Menos ligada a posse de bens e mais afeita à cultura do compartilhamento, as gerações Y (nascidos entre 1982 e 1994) e Z (a partir de 1995), também com o mercado com crédito imobiliário com juros altos, têm ajudado a impulsionar um mercado que até pouco tempo era inexistente no Brasil: o multifamily – prédios habitacionais em que todos os moradores são apenas locatários. 

Em muitos casos, as unidades – com tamanho entre 30 m² e 140 m² – já vêm mobiliadas e com uma série de serviços para dar mais comodidade ao morador. Como dizem os empreendedores, o objetivo é oferecer uma experiência ao inquilino.

Os prédios contam com lavanderia, internet, coworking, aluguel de veículos e bicicletas, arrumadeira e academia, entre outros serviços. Normalmente, são construídos em áreas bem localizadas, perto de metrôs e comércio farto, onde o preço do imóvel para compra está em patamar bastante elevado. 
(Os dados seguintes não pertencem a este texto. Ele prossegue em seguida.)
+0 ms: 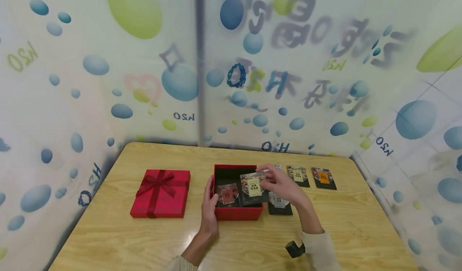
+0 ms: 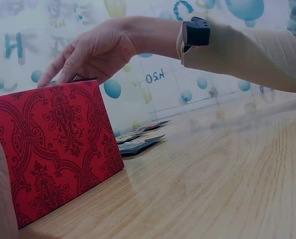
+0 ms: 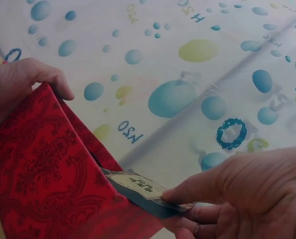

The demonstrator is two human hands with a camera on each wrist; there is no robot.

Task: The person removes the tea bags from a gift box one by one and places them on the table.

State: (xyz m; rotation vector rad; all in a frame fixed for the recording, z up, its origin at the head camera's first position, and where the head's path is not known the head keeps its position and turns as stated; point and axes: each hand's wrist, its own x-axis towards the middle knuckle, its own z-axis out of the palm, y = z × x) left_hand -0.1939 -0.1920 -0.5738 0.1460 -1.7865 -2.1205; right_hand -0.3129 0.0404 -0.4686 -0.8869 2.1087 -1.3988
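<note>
An open red patterned box (image 1: 238, 214) with a dark inside stands mid-table. My left hand (image 1: 209, 209) grips its left wall, the thumb over the rim; in the right wrist view that hand (image 3: 23, 82) holds the box's edge. My right hand (image 1: 279, 183) pinches a dark packet with a pale yellow label (image 1: 251, 187) between thumb and fingers. This packet is tilted at the box's right side, partly over the rim. Inside, to the left, lies a packet with a red label (image 1: 228, 196). A packet with a grey label (image 1: 280, 207) lies just right of the box, partly covered by my right hand.
The red lid with a dark red ribbon bow (image 1: 167, 201) lies left of the box. Farther right are a yellow-labelled packet (image 1: 298, 176) and an orange-labelled packet (image 1: 323, 178). A patterned curtain (image 1: 162, 130) stands behind the wooden table (image 1: 361, 231).
</note>
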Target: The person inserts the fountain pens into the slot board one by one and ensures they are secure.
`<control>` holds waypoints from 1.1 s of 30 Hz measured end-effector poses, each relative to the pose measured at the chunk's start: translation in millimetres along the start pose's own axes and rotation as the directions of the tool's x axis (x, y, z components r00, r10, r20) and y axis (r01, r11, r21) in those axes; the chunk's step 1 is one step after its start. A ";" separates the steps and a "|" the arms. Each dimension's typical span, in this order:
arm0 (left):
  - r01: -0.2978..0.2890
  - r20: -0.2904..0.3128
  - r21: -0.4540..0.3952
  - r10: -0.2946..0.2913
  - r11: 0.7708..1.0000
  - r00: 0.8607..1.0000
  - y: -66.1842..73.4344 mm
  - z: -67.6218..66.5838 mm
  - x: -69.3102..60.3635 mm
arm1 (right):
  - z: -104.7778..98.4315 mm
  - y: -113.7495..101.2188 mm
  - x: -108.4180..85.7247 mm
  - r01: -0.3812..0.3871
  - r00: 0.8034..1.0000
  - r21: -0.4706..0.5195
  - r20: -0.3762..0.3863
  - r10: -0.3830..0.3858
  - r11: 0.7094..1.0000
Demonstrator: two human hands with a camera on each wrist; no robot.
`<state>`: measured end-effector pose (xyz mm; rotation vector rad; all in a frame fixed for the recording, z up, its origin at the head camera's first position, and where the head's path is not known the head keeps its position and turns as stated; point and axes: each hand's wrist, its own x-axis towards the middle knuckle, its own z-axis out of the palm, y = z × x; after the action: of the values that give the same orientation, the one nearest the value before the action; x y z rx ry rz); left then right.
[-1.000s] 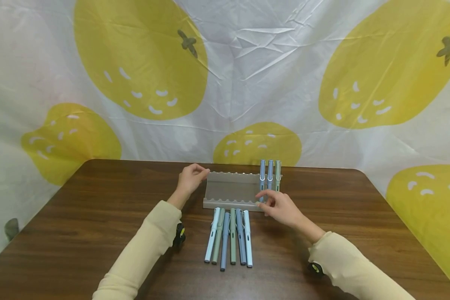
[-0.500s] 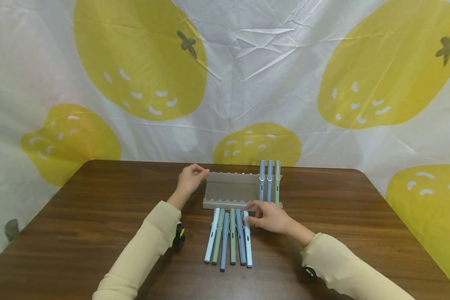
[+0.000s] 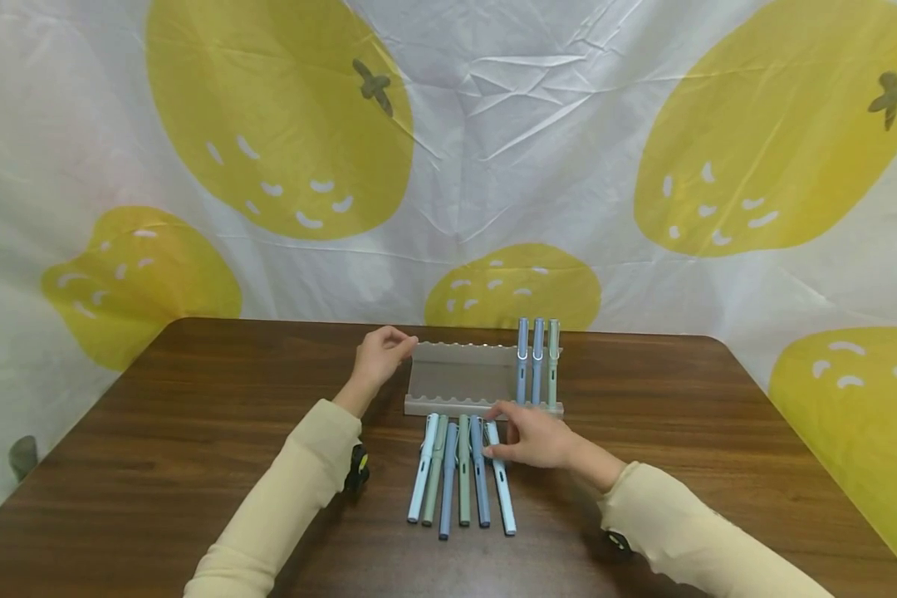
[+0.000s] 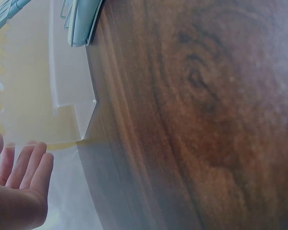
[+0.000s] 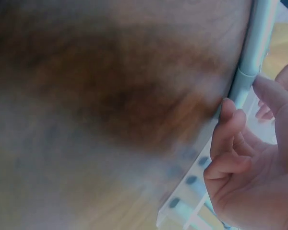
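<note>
A translucent pen rack [image 3: 459, 409] with scalloped edges stands on the table; two blue pens [image 3: 530, 374] and one green pen [image 3: 553, 357] lie in its right-hand slots. My left hand [image 3: 377, 359] touches the rack's far left corner with the fingertips; in the left wrist view its fingers [image 4: 34, 167] are straight. My right hand [image 3: 536, 438] pinches a light blue pen [image 3: 502, 490] near its capped end, between thumb and fingers in the right wrist view. This pen lies slanted, apart from the row of blue, green and pale pens [image 3: 463, 473] in front of the rack.
A brown wooden table [image 3: 232, 432] bears everything. Behind it hangs a white cloth [image 3: 493, 191] printed with yellow fruit. Black wrist cameras sit below both sleeves [image 3: 299, 473].
My right hand has come from the rack's front right edge down to the rightmost light blue pen. That pen's near end has swung right. The left hand stays at the rack's corner.
</note>
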<state>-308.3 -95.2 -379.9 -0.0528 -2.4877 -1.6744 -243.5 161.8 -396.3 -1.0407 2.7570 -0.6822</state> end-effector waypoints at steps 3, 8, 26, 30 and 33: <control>0.005 -0.001 0.001 -0.005 1.000 1.000 0.4 -0.2 0.1 | -2.8 2.2 -1.9 -0.004 0.999 0.060 0.044 0.001 0.998; 0.006 -0.005 0.011 -0.006 1.000 1.000 0.3 -0.6 0.3 | -5.1 6.2 -3.9 -0.033 0.997 0.094 0.077 0.026 0.995; 0.003 -0.009 0.013 -0.003 1.000 1.000 -1.3 0.5 2.1 | -10.2 7.6 -5.2 0.028 0.999 0.022 0.039 -0.029 0.999; 0.003 -0.008 0.012 -0.002 1.000 1.000 -1.3 0.4 1.8 | -14.5 7.9 -6.6 -0.007 0.998 0.089 0.060 0.002 0.996; 0.005 -0.009 0.013 -0.005 1.000 1.000 -1.3 0.2 1.8 | -18.1 7.3 -6.9 -0.020 0.999 0.125 0.049 0.014 0.992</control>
<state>-310.3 -95.5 -381.0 -0.0374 -2.4937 -1.6563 -247.3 177.8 -383.8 -0.9929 2.6410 -0.8061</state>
Mas um dos maiores atrativos é que as administradoras dos apartamentos não exigem fiador para fechar o contrato, uma burocracia que sempre deu muita dor de cabeça para quem quer alugar um imóvel.

Aperto monetário

A expectativa em torno desse mercado, que nos Estados Unidos representa 80% do segmento de aluguel e na Europa já está consolidado, também está ligada às condições macroeconômicas do País. 

O ciclo da taxa de juros, hoje em 12,75% ao ano, tende a comprimir a renda do consumidor e tornar a aquisição do imóvel mais cara. Além disso, os níveis de preços de casas e residências em grandes centros, como São Paulo e Rio de Janeiro, têm tornado o sonho da casa própria cada vez mais distante do bolso do brasileiro.

É a conjunção desses fatores que tem motivado construtoras e incorporadoras a apostar nesse nicho de mercado, que está apenas começando no Brasil. A Luggo, empresa da MRV criada para desenvolver e gerir esses prédios novos, já lançou 592 unidades para locação, sendo que 588 estão ocupadas. 

A empresa fechou uma parceria com a canadense Brookfield para construir 5.040 unidades no Brasil inteiro até 2025. A empresa vai construir os prédios, vender para a multinacional e depois fazer a gestão dos ativos, diz o chefe da área comercial e operações da Luggo, Rodrigo Lutfy.

Ele conta que a decisão de apostar nesse mercado no Brasil surgiu depois que o grupo comprou uma empresa nos Estados Unidos e viu o potencial do negócio. “Aqui há muito espaço para crescer. E com a Selic no atual patamar fica mais interessante”, diz ele, que aposta num público mais em início de carreira. 


Os jovens, diz ele, estão postergando a compra do imóvel. Preferem a liberdade de poder escolher onde morar e quanto tempo. Gostam de experimentar. Na Luggo, os aluguéis são a partir de R$ 2,2 mil, com condomínio e IPTU inclusos.